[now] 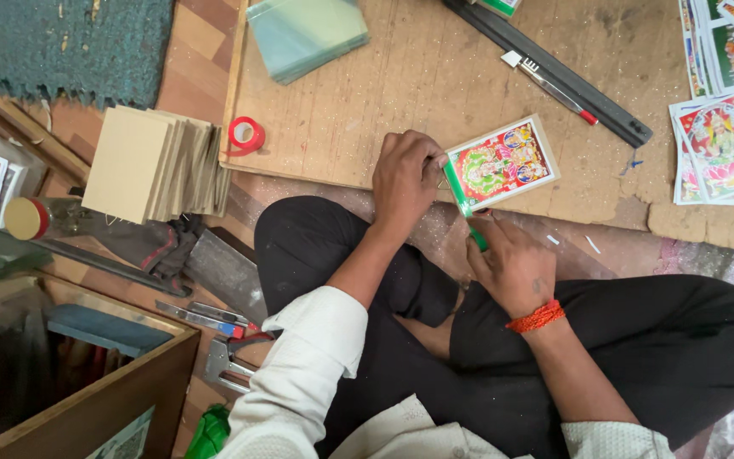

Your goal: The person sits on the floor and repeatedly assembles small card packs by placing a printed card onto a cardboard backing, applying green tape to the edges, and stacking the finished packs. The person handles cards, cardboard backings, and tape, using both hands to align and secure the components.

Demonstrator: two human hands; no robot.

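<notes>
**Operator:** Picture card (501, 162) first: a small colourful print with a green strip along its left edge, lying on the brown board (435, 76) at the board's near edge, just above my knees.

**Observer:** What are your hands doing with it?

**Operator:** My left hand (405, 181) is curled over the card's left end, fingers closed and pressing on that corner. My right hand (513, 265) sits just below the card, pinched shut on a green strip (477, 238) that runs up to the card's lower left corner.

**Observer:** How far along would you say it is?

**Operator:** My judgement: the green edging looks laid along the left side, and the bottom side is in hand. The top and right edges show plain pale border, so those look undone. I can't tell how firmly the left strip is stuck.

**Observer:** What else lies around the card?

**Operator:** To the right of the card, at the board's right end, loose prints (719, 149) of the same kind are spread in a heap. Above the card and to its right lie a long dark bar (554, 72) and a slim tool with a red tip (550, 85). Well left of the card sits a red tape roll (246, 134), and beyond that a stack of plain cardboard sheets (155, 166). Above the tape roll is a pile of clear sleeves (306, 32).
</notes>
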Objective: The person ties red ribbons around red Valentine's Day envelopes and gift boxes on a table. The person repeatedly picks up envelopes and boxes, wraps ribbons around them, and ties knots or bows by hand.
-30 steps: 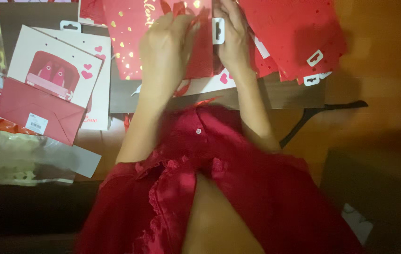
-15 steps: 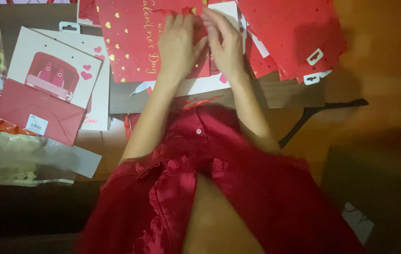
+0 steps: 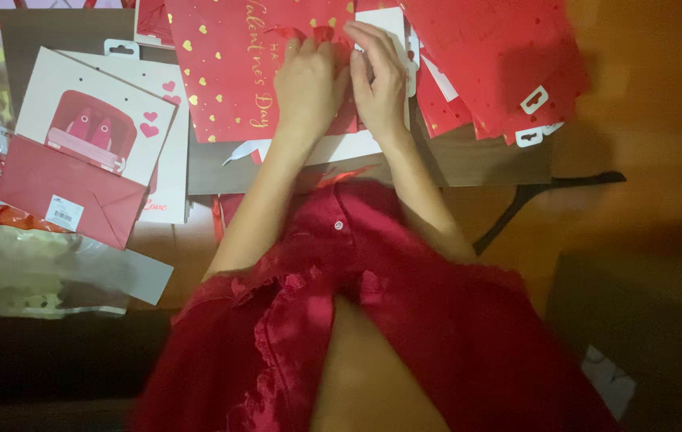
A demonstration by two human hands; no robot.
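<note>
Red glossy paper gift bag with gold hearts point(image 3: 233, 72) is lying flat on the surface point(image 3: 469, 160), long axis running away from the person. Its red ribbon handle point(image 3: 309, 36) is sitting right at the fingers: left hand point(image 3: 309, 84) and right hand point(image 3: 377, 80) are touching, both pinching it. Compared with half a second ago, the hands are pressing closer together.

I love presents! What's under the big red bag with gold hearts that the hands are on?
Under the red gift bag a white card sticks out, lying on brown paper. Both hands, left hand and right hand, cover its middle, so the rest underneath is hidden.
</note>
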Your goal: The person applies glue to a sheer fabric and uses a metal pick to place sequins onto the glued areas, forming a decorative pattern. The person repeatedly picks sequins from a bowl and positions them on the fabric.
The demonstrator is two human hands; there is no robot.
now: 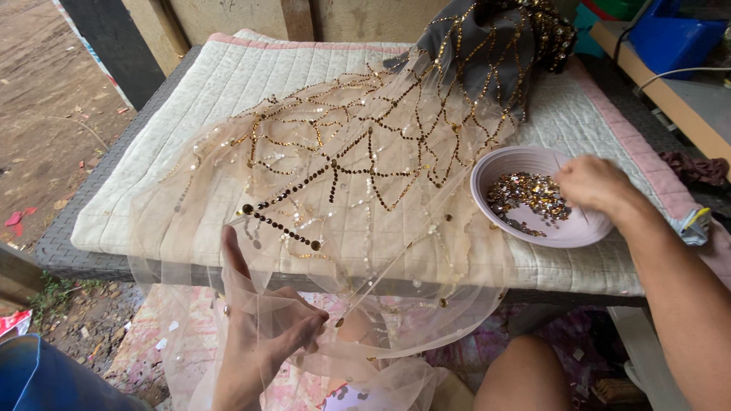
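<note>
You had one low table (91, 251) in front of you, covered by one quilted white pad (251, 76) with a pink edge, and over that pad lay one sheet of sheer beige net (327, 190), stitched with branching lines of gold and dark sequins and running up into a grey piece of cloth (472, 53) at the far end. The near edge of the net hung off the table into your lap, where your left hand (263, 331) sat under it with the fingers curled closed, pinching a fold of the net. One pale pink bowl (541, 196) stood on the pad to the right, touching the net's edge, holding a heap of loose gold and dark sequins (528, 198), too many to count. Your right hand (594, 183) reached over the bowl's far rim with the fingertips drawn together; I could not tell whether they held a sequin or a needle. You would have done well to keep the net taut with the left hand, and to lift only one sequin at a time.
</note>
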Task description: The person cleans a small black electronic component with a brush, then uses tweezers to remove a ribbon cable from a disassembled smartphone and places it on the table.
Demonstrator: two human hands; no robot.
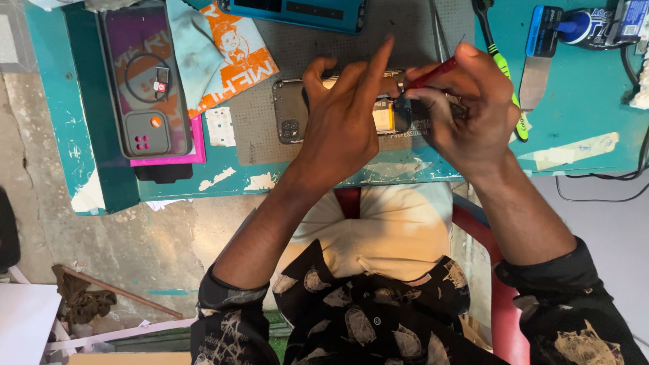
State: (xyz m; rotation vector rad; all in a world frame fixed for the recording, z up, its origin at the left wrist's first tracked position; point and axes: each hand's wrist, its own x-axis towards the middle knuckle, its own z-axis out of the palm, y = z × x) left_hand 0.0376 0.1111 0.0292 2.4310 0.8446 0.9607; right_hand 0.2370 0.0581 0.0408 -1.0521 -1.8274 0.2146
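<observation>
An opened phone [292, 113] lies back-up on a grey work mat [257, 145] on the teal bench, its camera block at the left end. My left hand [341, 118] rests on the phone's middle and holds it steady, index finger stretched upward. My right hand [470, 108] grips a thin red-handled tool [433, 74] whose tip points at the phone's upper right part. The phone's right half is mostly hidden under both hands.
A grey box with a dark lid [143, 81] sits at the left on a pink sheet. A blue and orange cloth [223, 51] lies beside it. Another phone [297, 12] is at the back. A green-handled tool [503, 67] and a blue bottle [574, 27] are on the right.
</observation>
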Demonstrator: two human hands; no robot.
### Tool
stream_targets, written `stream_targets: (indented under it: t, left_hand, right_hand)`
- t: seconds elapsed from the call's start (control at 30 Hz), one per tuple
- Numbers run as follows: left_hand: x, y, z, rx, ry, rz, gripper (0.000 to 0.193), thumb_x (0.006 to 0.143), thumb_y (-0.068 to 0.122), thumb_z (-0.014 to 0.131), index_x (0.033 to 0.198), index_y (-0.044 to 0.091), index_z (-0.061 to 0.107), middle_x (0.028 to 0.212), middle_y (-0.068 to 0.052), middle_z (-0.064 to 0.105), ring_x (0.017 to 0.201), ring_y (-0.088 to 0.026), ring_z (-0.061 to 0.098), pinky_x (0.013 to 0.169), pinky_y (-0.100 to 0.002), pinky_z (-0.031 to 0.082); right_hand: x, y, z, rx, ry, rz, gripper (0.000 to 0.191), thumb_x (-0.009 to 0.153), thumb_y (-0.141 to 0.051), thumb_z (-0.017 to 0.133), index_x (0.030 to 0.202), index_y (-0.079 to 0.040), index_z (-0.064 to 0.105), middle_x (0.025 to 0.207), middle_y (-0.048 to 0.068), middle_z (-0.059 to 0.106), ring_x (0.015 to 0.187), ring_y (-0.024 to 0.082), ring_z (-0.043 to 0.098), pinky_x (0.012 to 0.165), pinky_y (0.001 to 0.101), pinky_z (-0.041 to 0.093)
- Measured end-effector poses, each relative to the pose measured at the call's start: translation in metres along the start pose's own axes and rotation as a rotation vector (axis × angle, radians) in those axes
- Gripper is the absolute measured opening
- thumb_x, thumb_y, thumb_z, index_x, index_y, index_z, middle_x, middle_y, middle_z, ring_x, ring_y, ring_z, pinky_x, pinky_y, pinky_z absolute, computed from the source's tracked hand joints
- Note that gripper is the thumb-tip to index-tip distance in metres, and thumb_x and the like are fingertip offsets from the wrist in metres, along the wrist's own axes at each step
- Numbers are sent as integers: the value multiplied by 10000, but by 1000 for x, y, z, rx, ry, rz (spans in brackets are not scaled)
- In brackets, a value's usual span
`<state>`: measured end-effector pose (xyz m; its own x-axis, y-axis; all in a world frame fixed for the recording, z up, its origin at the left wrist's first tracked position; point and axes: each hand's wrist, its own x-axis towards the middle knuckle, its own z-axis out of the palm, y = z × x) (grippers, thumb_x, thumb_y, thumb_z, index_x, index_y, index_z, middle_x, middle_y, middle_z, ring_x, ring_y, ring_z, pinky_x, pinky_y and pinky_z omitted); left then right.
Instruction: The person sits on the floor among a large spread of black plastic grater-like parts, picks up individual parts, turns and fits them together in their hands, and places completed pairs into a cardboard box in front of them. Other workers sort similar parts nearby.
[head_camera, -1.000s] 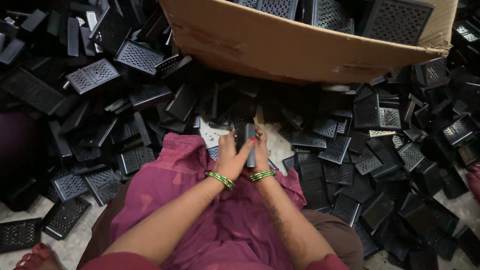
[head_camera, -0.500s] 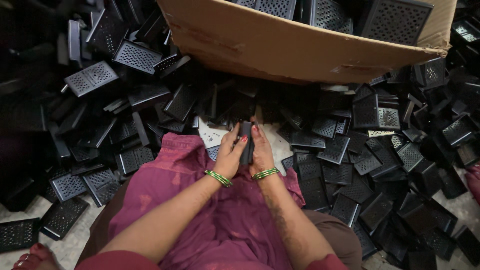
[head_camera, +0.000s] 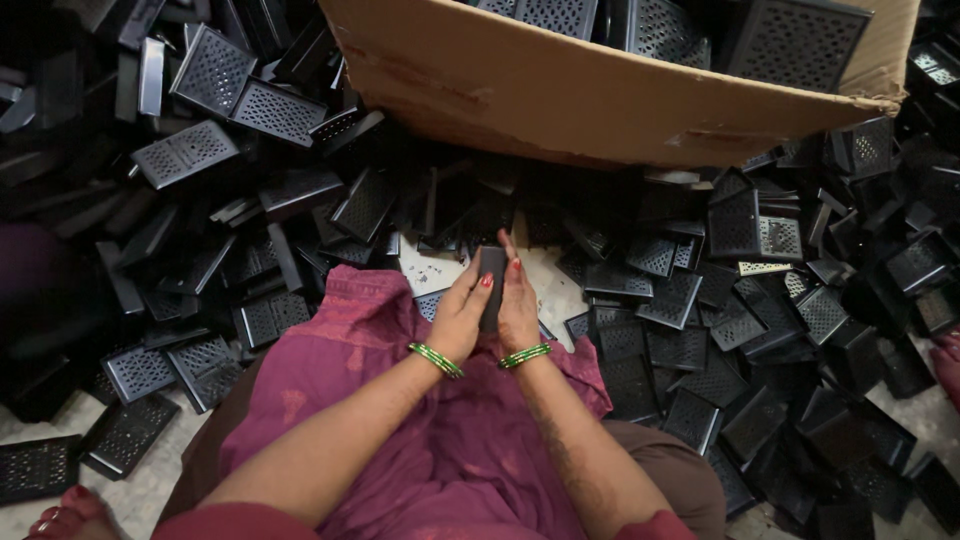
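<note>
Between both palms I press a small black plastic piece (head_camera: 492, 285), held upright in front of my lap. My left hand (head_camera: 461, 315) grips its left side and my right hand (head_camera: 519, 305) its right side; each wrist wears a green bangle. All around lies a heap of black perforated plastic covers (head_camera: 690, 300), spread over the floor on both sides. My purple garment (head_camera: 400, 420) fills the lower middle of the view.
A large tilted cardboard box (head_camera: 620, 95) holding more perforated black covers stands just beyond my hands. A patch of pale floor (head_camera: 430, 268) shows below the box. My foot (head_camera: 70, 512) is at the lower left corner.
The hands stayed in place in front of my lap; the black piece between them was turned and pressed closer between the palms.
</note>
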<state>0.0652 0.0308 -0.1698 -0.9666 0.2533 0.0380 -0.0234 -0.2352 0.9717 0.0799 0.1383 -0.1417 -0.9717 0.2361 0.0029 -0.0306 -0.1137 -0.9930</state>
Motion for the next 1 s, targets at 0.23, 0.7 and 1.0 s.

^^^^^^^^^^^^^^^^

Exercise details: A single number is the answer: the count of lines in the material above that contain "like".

Answer section: 2